[TASK REQUIREMENTS]: The answer must consist solely of the lines from the one containing "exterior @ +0" through the last line of the records below, repeated exactly, with all pictures omitted.

Data extracted from a collection
################

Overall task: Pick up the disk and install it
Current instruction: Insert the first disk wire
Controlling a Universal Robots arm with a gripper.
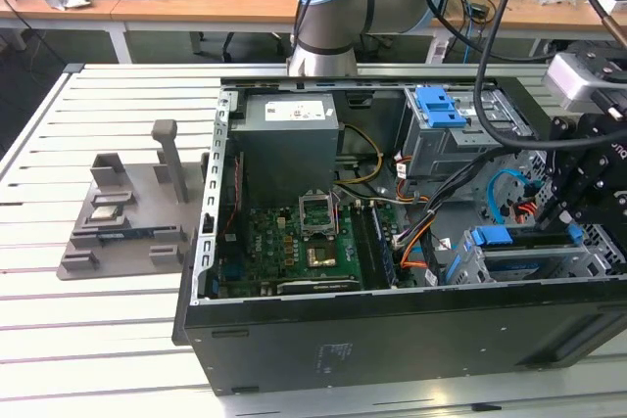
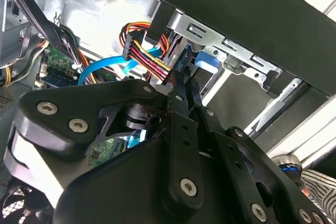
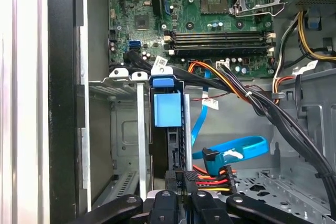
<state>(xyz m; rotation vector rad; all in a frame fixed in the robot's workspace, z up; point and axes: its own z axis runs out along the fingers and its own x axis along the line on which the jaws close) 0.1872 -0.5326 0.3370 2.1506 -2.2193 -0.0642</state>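
One open computer case (image 1: pixel 294 340) is set on the slatted counter (image 1: pixel 118 340), with a grey fixture (image 1: pixel 127 212) to the exterior view's left. The disk (image 3: pixel 167 109) is seated upright in the drive cage (image 3: pixel 121 129) near the case's front corner. The gripper (image 2: pixel 185 85) is held above its connector end, fingers (image 2: pixel 181 98) pressed together.

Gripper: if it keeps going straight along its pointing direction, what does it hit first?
Probably the disk seated edge-on in the drive cage. The gripper points at its near end beside the power connector; depth is unclear.
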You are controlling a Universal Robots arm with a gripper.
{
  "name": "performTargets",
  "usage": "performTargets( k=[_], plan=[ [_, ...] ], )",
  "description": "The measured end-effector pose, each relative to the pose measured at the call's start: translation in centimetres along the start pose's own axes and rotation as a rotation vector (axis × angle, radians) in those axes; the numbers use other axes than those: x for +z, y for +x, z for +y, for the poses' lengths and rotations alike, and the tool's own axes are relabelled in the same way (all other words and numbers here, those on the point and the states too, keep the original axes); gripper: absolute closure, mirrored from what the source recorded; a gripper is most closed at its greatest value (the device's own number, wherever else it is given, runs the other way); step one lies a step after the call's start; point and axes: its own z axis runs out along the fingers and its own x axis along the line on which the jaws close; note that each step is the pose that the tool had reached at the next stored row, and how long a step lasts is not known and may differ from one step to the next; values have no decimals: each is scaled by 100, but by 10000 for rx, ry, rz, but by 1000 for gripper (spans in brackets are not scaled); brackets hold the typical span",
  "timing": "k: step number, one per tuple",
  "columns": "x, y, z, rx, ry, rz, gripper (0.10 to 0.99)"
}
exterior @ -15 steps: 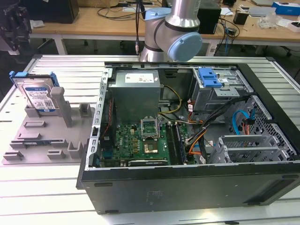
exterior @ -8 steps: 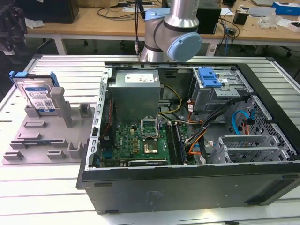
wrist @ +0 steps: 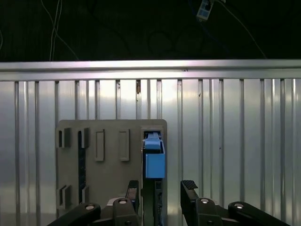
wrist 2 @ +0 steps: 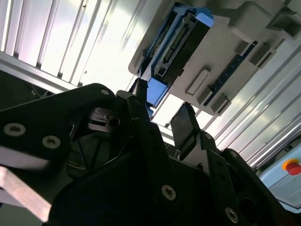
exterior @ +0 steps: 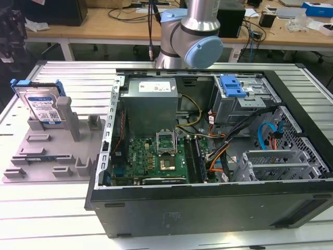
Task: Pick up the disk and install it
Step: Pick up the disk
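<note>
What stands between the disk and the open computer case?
In the exterior view, a tall grey post and a lower grey block, both on the grey fixture plate, stand between the disk and the computer case.

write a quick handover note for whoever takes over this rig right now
Gripper: open and empty, held over the disk and not touching it. In the first wrist view one finger sits to each side of the disk's blue edge.
Disk: standing on edge in the grey fixture on the exterior view's left, outside the open computer case.
Done: gripper lined up with the disk.
Left: the disk is not yet grasped or lifted, and it is not installed in the case.
</note>
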Motion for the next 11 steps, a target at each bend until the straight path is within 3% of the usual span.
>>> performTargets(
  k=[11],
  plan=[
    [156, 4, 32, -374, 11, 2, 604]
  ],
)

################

[ANSWER AREA]:
exterior @ +0 steps: 
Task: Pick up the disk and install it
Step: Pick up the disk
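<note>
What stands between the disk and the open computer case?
In the exterior view, a tall grey post and a lower grey block, both on the grey fixture plate, stand between the disk and the computer case.

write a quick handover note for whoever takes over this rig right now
Gripper: open and empty, held over the disk and not touching it. In the first wrist view one finger sits to each side of the disk's blue edge.
Disk: standing on edge in the grey fixture on the exterior view's left, outside the open computer case.
Done: gripper lined up with the disk.
Left: the disk is not yet grasped or lifted, and it is not installed in the case.
</note>
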Motion for the next 11 steps, a target at each bend until the straight path is within 3% of the usual span.
>>> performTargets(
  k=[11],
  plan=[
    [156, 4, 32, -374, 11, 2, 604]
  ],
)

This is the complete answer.